For some reason the theme tune hasn’t come out, do not panic.

34 thoughts on “Ben Justice’s Top 100 UK Gameshows Of All Time – Part 9

  1. Chris M. Dickson

    I enjoyed this episode at least as much as any of the others, not least because you isolated something important. There were several shows in there (probably at least as many in this ten than any of the previous ones) that I recognised, I appreciated their good parts but I decided that I didn’t like them all that much. You identified a common thread in several of them and it’s something that you evidently like and that I broadly like much, much less. To use your adjective, several of those shows had the potential to be cruel, and that has generally been something that I’ve found, to some extent, a turn-off. (It’s a little more nuanced than that.)

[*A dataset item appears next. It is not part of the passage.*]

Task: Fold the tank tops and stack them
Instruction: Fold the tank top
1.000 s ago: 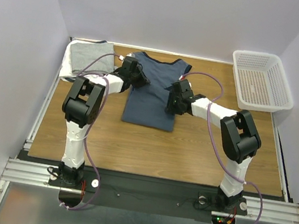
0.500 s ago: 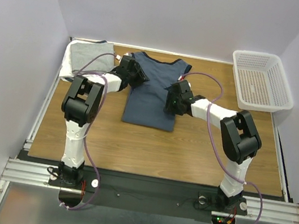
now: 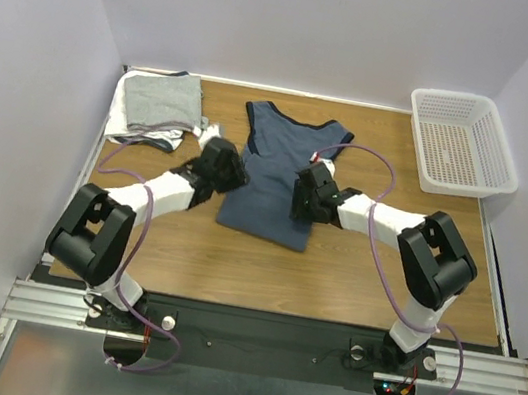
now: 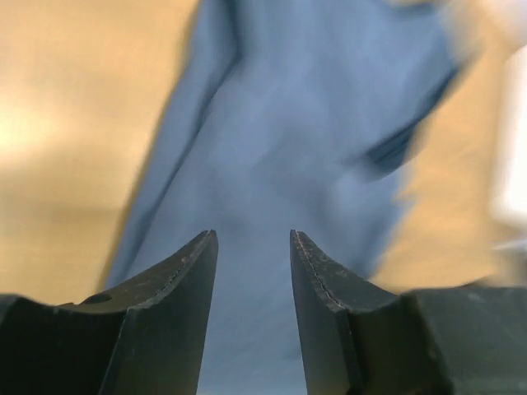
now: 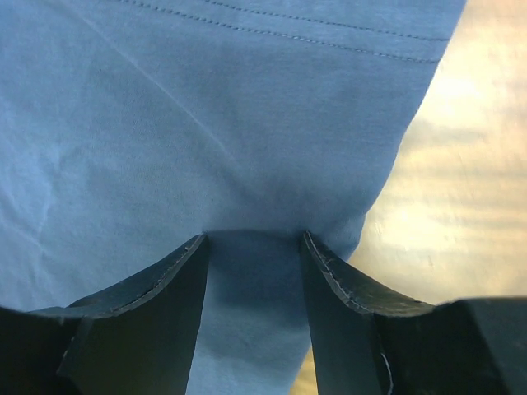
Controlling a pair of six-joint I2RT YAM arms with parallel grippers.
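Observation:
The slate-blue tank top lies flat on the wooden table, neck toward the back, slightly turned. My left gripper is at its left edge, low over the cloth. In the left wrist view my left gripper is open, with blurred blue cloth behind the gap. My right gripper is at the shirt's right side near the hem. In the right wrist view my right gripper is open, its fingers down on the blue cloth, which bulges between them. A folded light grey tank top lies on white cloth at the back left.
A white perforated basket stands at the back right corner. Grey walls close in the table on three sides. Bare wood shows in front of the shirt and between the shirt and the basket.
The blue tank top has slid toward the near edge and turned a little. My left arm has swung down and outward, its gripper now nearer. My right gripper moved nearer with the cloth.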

    There are still four shows that I’d be somewhat surprised if they weren’t in your top ten: Gladiators, The Crystal Maze, The Cube and Who Wants To Be a Millionaire?. I’m now prepared to reckon that you rate The Weakest Link, if it hasn’t been in the 100-11 (I’m away with the computer which has the spreadsheet and cannot remember). As for the rest, it gets harder.

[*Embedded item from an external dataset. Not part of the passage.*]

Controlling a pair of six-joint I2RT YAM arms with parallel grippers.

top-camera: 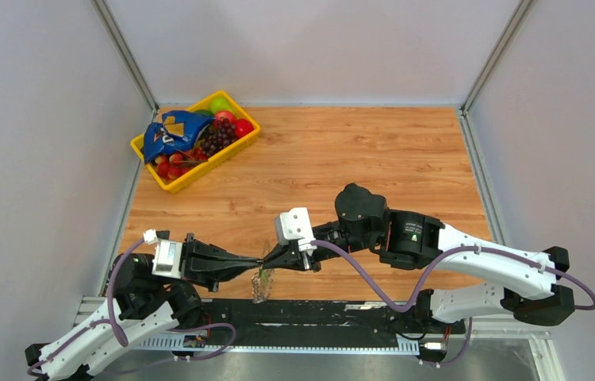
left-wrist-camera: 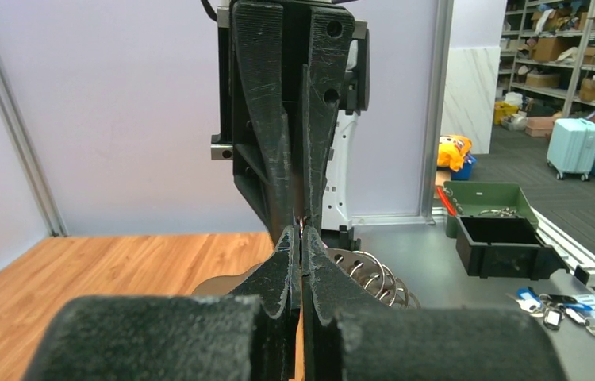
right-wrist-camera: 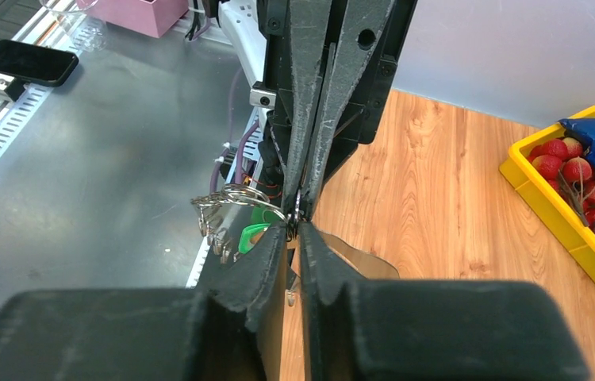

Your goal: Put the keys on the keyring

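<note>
- The left claw (left-wrist-camera: 301, 240) is clamped on the keyring (right-wrist-camera: 231, 202); the right claw (right-wrist-camera: 294, 232) is closed against it tip-to-tip, its pinch hidden.
- The keyring is held above the worktop's (top-camera: 358, 151) near edge, extending sideways; the green key (right-wrist-camera: 253, 236) is partly hidden.

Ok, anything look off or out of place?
Nothing spilled or damaged. The only oddity: a crumpled blue bag lies across the fruit in the yellow basket, far left corner. The left gripper and right gripper pinch the keyring tip to tip at the table's near edge.
</note>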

    I think the sign-off is an acknowledgement to Knightmare but which won’t be in the top ten, and I’m now prepared to believe that Interceptor, It’s A Knockout!, The Krypton Factor, Sale of the Century and Bob’s Full House were similarly not in the right place at the right time to catch your imagination. You could well be take-it-or-leave-it about University Challenge and Mastermind, despite the fact you like fast quizzes. Other potential strong contenders are Catchphrase, Family Fortunes and Only Connect, but in each case I’d be prepared to believe they might be in or they might just not be your cup of tea. This still leaves a few potential gaps and I wouldn’t be at all surprised to go “oh, you liked that?” at some of your top ten.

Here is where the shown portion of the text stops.